--- INPUT MATERIAL ---
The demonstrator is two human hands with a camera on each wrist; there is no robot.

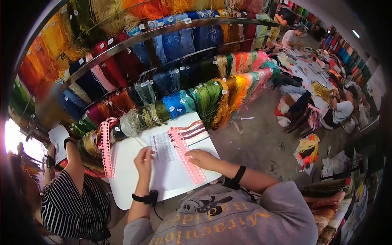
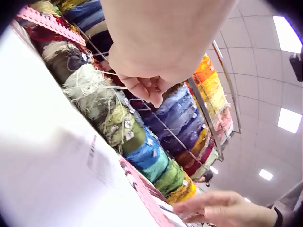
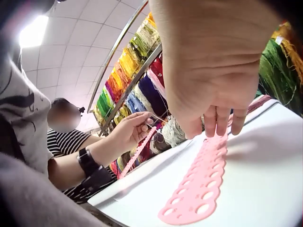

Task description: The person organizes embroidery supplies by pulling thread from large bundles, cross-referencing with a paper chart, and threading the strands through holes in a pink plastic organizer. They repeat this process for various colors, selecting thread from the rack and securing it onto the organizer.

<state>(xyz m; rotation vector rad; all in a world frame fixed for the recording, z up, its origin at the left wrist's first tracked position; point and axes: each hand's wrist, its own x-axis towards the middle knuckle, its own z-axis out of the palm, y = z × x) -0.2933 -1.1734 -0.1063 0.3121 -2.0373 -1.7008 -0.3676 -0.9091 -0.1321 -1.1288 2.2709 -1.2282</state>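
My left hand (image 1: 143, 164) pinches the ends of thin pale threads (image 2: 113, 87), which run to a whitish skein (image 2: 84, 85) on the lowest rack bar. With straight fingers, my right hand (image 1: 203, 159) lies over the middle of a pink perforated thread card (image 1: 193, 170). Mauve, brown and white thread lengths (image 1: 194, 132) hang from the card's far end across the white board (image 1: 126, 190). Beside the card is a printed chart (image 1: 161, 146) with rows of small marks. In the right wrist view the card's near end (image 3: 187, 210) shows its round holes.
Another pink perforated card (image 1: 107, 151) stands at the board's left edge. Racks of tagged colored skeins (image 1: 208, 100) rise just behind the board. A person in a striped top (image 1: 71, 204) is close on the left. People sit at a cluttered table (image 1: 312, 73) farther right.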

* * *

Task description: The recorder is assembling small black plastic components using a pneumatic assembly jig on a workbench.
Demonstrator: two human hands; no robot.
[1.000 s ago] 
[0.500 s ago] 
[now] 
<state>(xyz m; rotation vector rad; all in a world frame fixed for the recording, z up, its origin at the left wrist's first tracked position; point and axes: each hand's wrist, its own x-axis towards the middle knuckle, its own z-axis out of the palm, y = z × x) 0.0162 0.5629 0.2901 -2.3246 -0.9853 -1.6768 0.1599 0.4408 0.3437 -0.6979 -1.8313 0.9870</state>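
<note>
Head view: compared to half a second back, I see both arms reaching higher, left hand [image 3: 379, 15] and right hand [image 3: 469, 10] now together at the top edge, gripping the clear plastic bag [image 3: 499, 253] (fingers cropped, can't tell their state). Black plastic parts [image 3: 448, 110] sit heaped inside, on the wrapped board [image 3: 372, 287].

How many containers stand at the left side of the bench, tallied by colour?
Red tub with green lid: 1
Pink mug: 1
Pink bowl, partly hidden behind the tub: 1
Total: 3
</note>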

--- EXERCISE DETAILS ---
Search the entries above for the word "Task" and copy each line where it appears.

--- RESPONSE TO THIS EXERCISE ---
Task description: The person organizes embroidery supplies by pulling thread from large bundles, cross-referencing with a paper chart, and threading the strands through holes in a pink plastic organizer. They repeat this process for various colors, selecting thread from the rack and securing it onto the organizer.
Task description: The recorder is assembling small black plastic components using a pneumatic assembly jig on a workbench.

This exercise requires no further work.